TASK TO COMPLETE: Return only the stretch of the material below that begins with the line containing "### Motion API" and ends with the line containing "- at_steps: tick", exactly; both of those lines belong to it.

THE DATA:
┄┄┄┄┄┄┄┄┄┄

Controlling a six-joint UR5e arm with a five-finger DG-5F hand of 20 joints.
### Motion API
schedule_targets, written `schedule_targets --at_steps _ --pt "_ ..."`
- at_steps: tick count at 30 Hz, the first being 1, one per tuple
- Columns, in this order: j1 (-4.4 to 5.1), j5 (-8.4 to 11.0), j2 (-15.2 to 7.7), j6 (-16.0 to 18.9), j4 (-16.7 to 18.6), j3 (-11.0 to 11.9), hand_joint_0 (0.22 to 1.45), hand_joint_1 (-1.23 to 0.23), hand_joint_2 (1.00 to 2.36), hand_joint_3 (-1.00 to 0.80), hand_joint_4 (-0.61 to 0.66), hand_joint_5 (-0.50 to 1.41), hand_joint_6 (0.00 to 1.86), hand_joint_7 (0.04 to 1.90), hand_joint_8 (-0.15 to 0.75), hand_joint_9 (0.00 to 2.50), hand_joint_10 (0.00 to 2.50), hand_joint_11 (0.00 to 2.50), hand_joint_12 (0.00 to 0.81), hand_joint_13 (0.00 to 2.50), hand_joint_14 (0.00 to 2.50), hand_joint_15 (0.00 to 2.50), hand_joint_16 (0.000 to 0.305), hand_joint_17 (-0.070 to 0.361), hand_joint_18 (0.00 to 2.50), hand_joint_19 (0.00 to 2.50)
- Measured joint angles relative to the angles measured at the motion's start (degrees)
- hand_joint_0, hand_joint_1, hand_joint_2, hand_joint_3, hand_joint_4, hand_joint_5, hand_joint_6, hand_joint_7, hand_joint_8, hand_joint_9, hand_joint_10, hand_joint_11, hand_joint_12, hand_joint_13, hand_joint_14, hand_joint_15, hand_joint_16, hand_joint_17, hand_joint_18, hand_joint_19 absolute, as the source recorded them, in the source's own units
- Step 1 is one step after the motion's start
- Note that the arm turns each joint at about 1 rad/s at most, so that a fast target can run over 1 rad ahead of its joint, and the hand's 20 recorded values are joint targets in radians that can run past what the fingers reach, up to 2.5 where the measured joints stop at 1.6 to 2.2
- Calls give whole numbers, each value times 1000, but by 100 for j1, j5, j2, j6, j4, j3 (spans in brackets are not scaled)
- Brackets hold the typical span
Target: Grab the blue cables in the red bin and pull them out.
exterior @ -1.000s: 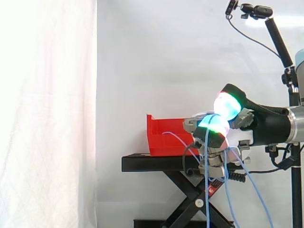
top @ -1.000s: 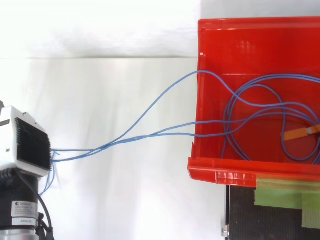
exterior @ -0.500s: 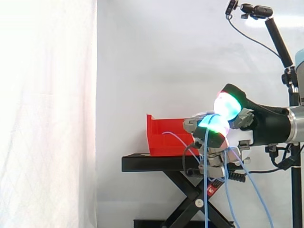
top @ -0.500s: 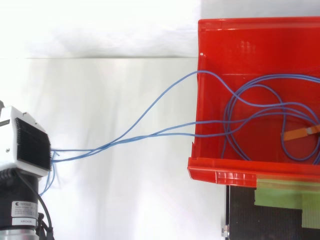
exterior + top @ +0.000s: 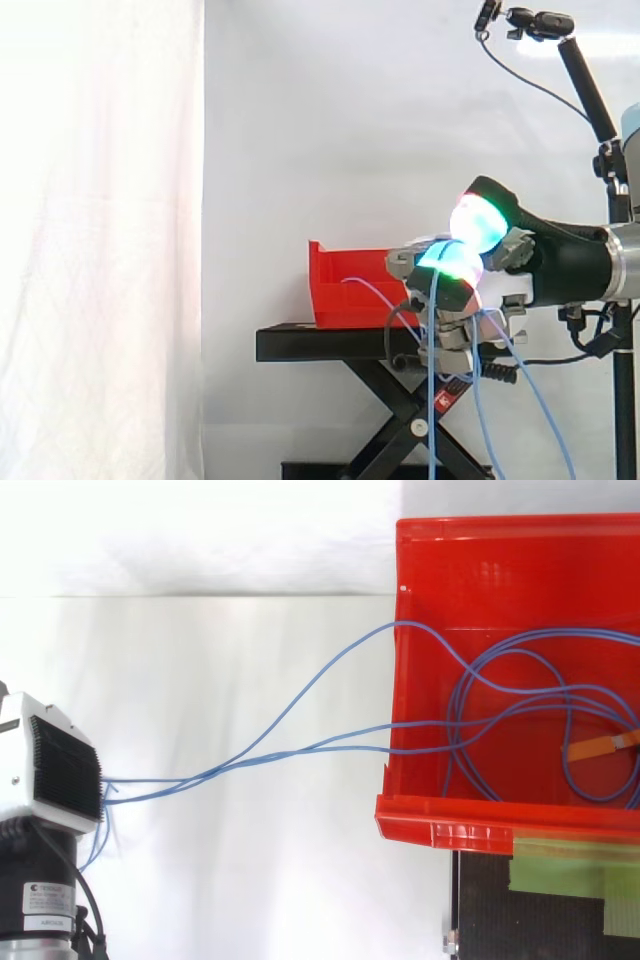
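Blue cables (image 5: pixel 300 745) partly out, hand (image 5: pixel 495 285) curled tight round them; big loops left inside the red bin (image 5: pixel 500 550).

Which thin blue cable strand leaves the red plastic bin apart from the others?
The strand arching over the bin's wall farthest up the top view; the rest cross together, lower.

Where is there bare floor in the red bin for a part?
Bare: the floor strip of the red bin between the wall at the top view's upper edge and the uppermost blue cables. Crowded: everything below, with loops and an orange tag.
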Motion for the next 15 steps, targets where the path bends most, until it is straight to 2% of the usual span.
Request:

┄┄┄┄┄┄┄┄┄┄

TASK OUTPUT:
### Motion API
schedule_targets, written `schedule_targets --at_steps _ --pt "_ ..."`
- at_steps: tick count at 30 Hz, the first being 1, one per tuple

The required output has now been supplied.